■ Description of the task:
Would you retype the listing below word for word, without any of its pictures?

⁂

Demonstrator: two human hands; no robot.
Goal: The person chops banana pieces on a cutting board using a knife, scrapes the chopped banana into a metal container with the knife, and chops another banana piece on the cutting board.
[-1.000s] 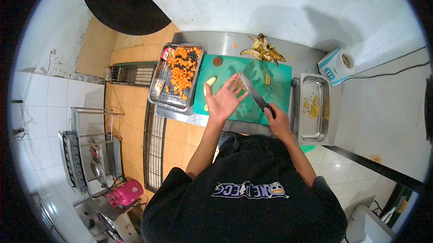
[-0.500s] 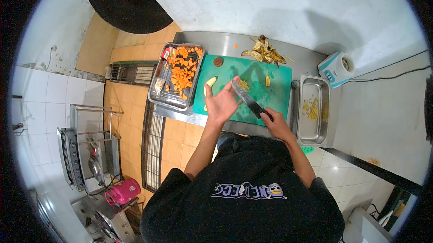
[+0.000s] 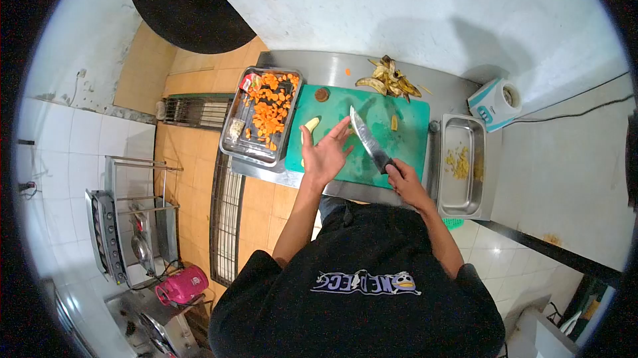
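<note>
banana [image 3: 312,122] partly hidden, shirt [image 3: 362,315] cropped below, dark disc [image 3: 189,9] cropped above

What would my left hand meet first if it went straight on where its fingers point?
Likely the silvery metal blade of the black-handled knife in your right hand; how their heights compare is unclear.

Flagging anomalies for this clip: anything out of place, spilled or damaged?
Minor only: one orange piece lies on the steel table, outside the tray holding the others. Peels sit loose on the table, reaching the board, not in a container. No damage visible.
</note>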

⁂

■ Response to this task:
Demonstrator: two human hands; no robot.
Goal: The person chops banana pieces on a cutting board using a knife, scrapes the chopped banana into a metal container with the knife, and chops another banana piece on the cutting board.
[-1.000s] 
[-0.500s] 
[+0.000s] 
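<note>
banana [image 3: 312,122] partly hidden, shirt [image 3: 362,315] cropped below, dark disc [image 3: 189,9] cropped above

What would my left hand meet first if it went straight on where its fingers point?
Likely the silvery metal blade of the black-handled knife in your right hand; how their heights compare is unclear.

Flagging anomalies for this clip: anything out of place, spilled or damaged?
Minor only: one orange piece lies on the steel table, outside the tray holding the others. Peels sit loose on the table, reaching the board, not in a container. No damage visible.
</note>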

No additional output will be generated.